Ani bir hareketle arkasını döndü Luna. Draco Malfoy, eşofman takımlarıyla, odasına çıkan merdivenin başlığına yaslanmış kendisine bakıyordu.
"Günaydın, Efendim."
"Kendine de bir servis aç ve odama gel."
"Efendim, ben pe-"
"Bu bir emir, Alex. Efendin olarak, kendine bir servis açmanı söylüyorum. Beş dakikan var... Acele et, saniyelerinden gidiyor. 58... 57... 56... 55..."
Hâlâ donuk bir şekilde kendisini izleyen çocuğu hareketlendirmek için, iki elini ses çıkaracak şekilde birbirine çarptı Draco. "Ve artık sadece dört dakika elli saniyen var. Acele et." dedi ve merdivenleri çıkarak odasına geçti.
Köşede ikiliyi izleyen Bellatrix, Draco odasına girince ortaya çıktı. İki elini birbirine vurarak, yavaş ve ağır bir şekilde alkışlamaya başladı. Dilini dişlerinin arasına koydu ve pis dişlerini gösterecek şekilde sırıttı.
"Onu gerçekten kızdırmış olmalısın Alex... Baksana, ondan büyük olmana rağmen sana bağırabiliyor."
"Harry Potter'ın ölümüne tanıklık etmek istiyorsam, sizin yanınızda çalışmalıyım Bayan Lestrange."

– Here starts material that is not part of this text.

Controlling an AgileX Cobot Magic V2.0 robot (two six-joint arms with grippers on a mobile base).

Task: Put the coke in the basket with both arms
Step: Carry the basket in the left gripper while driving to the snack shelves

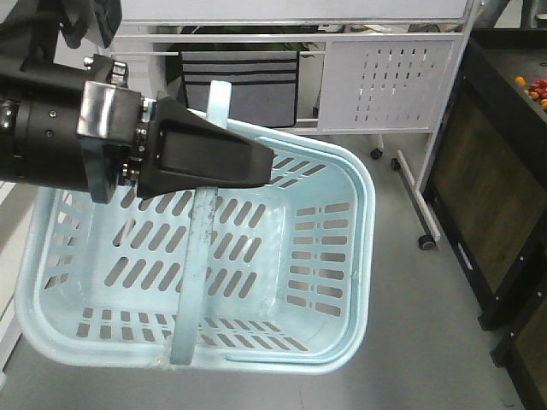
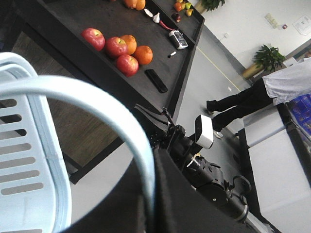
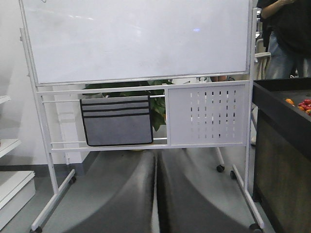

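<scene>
The light blue basket [image 1: 363, 256] hangs tilted above the grey floor and nothing shows inside it. My left gripper [image 1: 263, 162] comes in from the left and is shut on the basket's strap handle [image 1: 192, 282]. In the left wrist view the handle [image 2: 97, 97] curves down between the dark jaws, with the basket wall [image 2: 29, 160] at the left. My right gripper [image 3: 156, 162] is shut and empty, pointing at the floor in front of a whiteboard stand. The right arm [image 2: 209, 170] also shows in the left wrist view. The coke is out of view.
A wheeled whiteboard stand [image 1: 389, 81] with a grey pocket organiser [image 3: 116, 121] stands behind the basket. A dark cabinet [image 1: 487, 188] is at the right. A dark table with apples and oranges [image 2: 116, 46] is near. A person [image 2: 272, 92] stands further off.
</scene>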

Luna'nın bu sözü, Bellatrix'i oldukça memnun etmişe benziyordu. "Doğruyu söylemek gerekirse ilk geldiğinde hoşuma gitmemiştin Alex. Ama Karanlık Lord'a olan saygına inanmaya başlıyorum..."

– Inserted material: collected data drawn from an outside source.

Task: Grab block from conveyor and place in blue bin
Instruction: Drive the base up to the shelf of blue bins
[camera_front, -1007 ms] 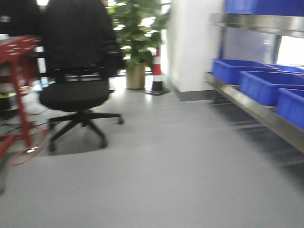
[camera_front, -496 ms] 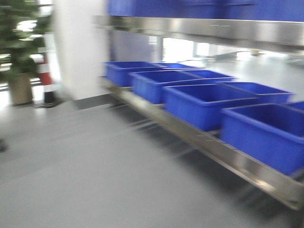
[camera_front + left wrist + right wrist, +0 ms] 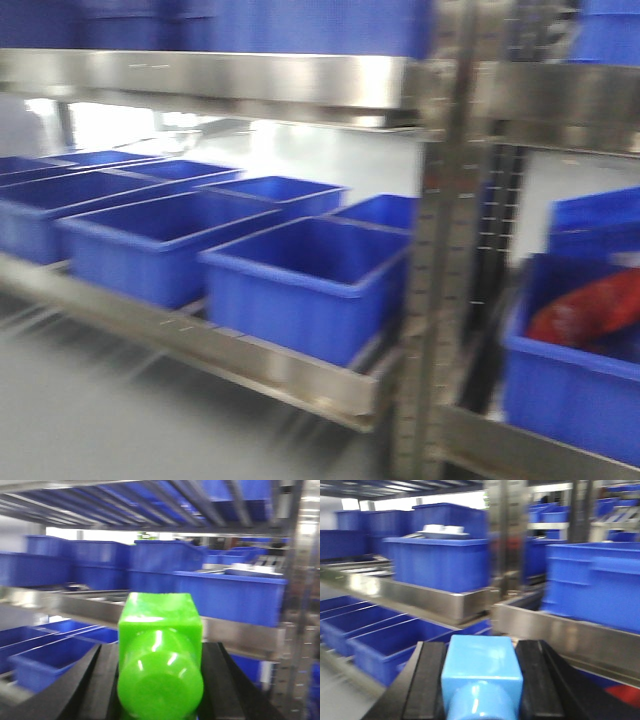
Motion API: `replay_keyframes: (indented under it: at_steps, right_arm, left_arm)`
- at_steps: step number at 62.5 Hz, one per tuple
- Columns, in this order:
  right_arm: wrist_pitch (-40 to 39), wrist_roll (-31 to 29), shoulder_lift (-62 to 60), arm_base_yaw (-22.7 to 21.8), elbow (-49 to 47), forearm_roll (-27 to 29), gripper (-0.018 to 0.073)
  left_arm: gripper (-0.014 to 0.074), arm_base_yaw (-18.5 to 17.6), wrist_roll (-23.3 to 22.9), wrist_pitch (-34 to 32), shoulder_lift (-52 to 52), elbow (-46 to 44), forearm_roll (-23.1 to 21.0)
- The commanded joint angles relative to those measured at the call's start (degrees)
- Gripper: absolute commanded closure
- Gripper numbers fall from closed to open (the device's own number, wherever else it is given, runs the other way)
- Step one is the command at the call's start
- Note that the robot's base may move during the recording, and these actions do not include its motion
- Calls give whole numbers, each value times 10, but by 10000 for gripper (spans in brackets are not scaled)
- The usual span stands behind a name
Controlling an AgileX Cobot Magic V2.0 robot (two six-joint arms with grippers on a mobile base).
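Both closed: left claw (image 3: 160, 690) grips green block (image 3: 160, 630), right claw (image 3: 481, 695) grips blue block (image 3: 482, 662). Row of blue bins (image 3: 300, 285) on steel shelf (image 3: 260, 365), blurred.

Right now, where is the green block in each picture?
Front view: not in it.
Left wrist view: bottom middle, the green block sits between the black fingers of the left gripper.
Right wrist view: not in it; the right gripper holds a light blue block instead.
Shared landmark: rows of blue bins on steel shelves, in all three.
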Motion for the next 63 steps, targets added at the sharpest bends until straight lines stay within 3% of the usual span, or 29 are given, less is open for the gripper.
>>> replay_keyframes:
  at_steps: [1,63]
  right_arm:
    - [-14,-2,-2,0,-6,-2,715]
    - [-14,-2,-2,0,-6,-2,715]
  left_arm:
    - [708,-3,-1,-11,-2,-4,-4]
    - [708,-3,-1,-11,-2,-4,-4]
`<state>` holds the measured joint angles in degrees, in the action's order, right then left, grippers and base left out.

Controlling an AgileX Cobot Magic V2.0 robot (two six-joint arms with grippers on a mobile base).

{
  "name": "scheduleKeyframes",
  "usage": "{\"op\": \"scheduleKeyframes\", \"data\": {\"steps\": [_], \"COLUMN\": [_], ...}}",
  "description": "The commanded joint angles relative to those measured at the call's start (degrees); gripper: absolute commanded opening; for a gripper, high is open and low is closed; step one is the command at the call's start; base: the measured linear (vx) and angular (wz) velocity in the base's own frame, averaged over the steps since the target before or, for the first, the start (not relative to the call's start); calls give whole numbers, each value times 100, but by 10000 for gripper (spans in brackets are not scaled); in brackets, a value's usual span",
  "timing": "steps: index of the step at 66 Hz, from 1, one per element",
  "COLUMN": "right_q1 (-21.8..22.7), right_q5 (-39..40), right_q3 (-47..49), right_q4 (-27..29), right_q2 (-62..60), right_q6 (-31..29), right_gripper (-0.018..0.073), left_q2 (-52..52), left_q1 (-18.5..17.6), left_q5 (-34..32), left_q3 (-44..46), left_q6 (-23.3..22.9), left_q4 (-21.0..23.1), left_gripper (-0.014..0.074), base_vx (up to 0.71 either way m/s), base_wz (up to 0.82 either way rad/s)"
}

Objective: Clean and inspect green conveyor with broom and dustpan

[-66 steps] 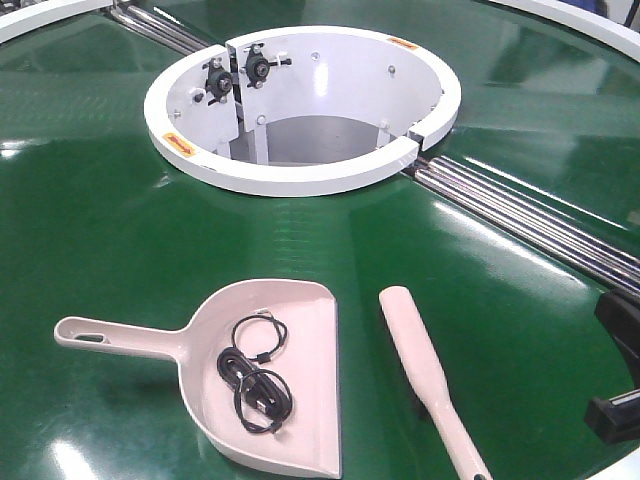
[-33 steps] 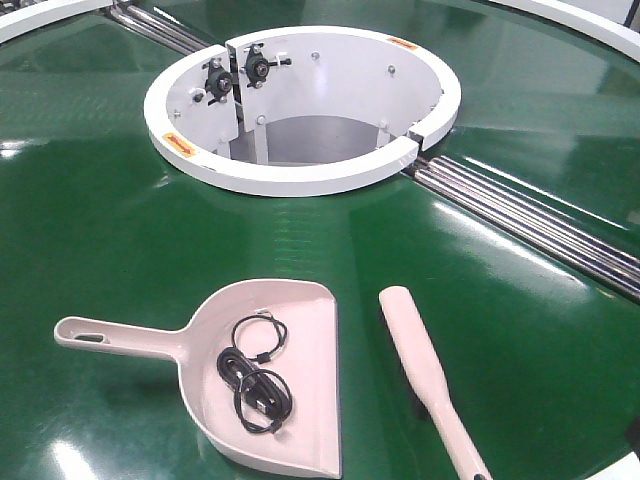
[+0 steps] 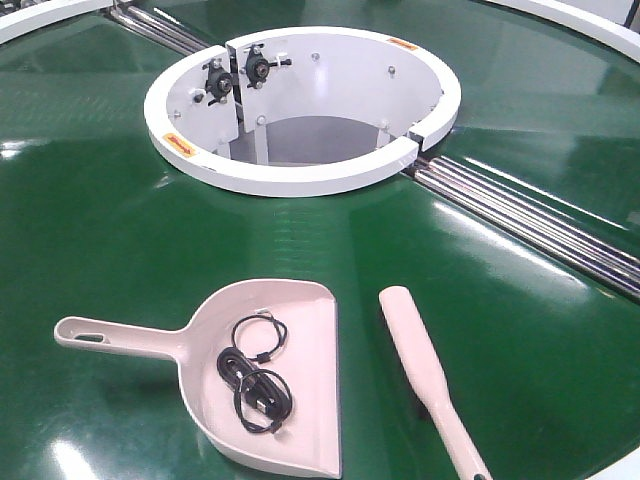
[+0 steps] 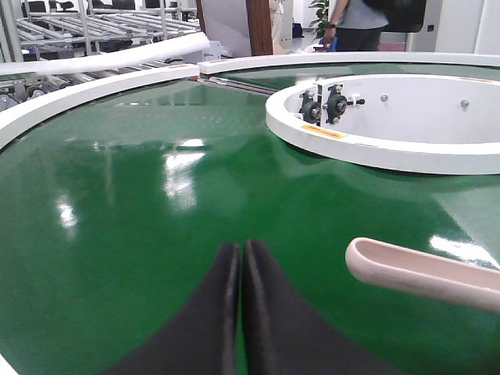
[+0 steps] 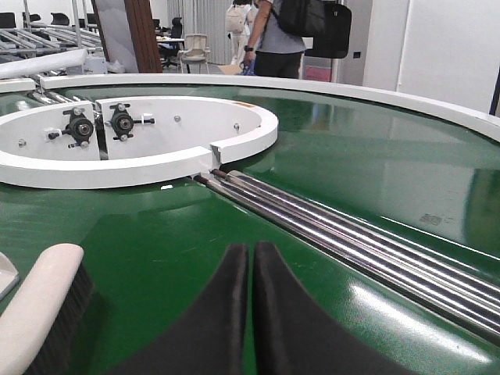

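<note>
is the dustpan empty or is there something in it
Not empty: the dustpan holds a coiled black cable lying in its scoop, seen from the front view.

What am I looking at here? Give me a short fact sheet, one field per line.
Surface: green conveyor, glossy, with white ring hub and metal rollers
Dustpan: lying flat, handle pointing left
In the dustpan: coiled black cable
Broom: lying flat, right of the dustpan, not touching it
Left gripper: shut, empty, low over the belt near the dustpan handle
Right gripper: shut, empty, beside the broom head
</note>
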<state>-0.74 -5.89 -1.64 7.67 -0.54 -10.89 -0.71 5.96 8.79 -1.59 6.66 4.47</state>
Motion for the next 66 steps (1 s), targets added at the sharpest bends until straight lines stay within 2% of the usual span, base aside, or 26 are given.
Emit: {"op": "scheduleKeyframes", "data": {"steps": [1, 20, 26, 36, 44, 66], "right_q1": [29, 29, 29, 29, 29, 29], "right_q5": [413, 401, 401, 401, 414, 404], "right_q3": [-78, -78, -78, -78, -78, -78], "right_q4": [-50, -57, -271, -817, -878, -938], "right_q2": [-52, -52, -52, -52, -52, -52], "right_q6": [6, 12, 40, 642, 1039, 1089], "right_gripper": [-6, -6, -6, -6, -6, -6], "left_q2": [-85, -85, -85, -85, -85, -85], "left_q1": [9, 9, 9, 9, 9, 9], "left_q5": [-454, -454, -454, -454, -454, -454], "left_q3": [-131, -131, -131, -131, -131, -131], "left_q6": [-59, -59, -59, -59, -59, -59], "left_q4": [10, 10, 10, 10, 10, 10], "left_gripper": [-23, -23, -23, -23, -23, -23], "base_vx": [0, 0, 0, 0, 0, 0], "base_wz": [0, 0, 0, 0, 0, 0]}}
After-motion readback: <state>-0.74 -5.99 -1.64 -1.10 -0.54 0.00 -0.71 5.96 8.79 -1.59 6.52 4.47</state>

"Benim yıllarca Azkaban'da kalmamı sağlayan iki kişiyi öldürdü Karanlık Lord. Ona olan saygım, neredeyse Harry Potter'e olan öfkemden büyük."
"Aferin, Alex. Aferin..." dedi ve gitti Bellatrix.
Hemen kendisine de bir servis açtı Luna. Tepsiyi aldı ve alışmış olduğu hızlı adımlarla Draco'nun odasına vardı. Çocuk, yine penceresinin kenarında oturmuş koyu koyu dışarıyı seyrediyordu. Belki de bu kadar yoğun bakmasının nedeni düşünmesiydi...
Tepsiyi Draco'nun önüne koydu ve çocuğun dikkatini çekmeyi başardı. Luna Draco'nun karşısına oturdu ve kendisine yaptığı çaydan bir yudum aldı.
"Afiyet olsun, Efendim."
Draco, Luna'nın yapmış olduğu kreplerden bir tanesini bitirdi sessiz sedasız. Luna'nın işine gelmişti. Konuşmak, şu an için iyi bir seçenek değildi. Hele ki dün olanlardan konuşmak, hiç iyi bir fikir değildi.
Lakin, olaylar Luna'nın istediği gibi gelişmedi. Önce boğazını temizledi Draco. Sonra ana konuya girdi. Kendisinin çok merak ettiği, Luna'nın cevaplamaya korktuğu...
"Ne hissettin?"
"Nasıl ne h-"
"Yanımda olmaktan hoşlandığını söyledin. Bu olumlu bir his, öyle değil mi? Bende öyle hissediyorum. Dün seni öptüğümde, bir şey hissetmiş olman lâzım. Ne hissettin?"
ŞİMDİ OKUDUĞUN
Secret Duty
AdventureSon bir yılda babasını görmemiş, ailesinin yokluğunda sıkı sıkı bağlandığı arkadaşları ile yaşamıştı. Savaşın kazanılması için, saklanmaları gerekiyordu. Alışık oldukları dışında başka yüzler görmedikleri bir yılın ardından, dışarı çıkabilmişti Luna...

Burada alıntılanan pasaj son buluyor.